**AIM OF THE EXERCISE**
Write out, word for word, every line in the data below from the one containing "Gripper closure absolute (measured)" to the one containing "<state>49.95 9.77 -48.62", both of them included.

* * * *

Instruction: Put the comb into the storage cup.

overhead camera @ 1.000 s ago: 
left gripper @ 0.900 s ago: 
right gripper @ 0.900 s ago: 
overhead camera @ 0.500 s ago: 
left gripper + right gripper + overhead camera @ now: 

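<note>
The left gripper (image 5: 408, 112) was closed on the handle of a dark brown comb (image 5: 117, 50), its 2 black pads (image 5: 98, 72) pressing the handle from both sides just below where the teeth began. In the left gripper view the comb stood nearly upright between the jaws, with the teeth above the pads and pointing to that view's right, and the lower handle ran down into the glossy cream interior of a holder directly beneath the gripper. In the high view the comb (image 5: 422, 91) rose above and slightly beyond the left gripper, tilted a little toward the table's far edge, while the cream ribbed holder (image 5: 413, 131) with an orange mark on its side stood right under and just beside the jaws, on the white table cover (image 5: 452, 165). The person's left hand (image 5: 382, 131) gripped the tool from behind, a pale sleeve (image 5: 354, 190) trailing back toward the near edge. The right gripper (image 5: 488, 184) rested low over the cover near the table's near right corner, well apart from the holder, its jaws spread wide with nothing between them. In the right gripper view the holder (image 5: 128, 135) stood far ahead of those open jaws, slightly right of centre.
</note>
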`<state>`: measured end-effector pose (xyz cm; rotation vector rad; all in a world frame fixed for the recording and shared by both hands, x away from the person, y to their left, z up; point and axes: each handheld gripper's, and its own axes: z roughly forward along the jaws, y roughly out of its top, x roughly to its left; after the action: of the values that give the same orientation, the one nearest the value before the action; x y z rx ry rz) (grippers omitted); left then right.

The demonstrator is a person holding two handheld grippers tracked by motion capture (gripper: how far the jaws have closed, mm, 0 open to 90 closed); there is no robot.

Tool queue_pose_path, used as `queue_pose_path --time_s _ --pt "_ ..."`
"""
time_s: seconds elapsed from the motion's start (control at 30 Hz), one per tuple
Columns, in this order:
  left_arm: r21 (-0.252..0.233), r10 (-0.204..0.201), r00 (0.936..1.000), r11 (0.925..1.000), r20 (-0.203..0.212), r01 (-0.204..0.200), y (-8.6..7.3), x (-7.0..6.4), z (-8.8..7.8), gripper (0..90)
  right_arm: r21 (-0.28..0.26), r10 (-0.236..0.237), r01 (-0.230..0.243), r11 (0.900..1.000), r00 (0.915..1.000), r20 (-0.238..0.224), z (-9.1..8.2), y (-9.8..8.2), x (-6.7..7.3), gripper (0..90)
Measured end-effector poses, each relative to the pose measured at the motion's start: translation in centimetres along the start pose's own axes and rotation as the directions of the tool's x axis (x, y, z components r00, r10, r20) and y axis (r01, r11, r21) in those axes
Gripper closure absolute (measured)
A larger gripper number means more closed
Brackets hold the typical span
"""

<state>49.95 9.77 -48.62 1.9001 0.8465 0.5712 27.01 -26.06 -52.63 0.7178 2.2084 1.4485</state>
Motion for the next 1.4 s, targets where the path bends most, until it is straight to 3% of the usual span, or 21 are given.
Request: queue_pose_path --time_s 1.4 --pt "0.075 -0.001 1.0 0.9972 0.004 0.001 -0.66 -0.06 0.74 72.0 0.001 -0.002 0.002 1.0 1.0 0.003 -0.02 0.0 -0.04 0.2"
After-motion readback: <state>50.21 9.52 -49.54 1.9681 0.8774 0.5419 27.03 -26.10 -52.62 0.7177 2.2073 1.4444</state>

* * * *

**TASK RESPONSE**
Gripper closure absolute (measured)
A larger gripper number means more closed
Brackets hold the typical span
"""

<state>49.95 9.77 -48.62 1.9001 0.8465 0.5712 27.01 -26.06 -52.63 0.7178 2.2084 1.4485</state>

The output is complete as it stands.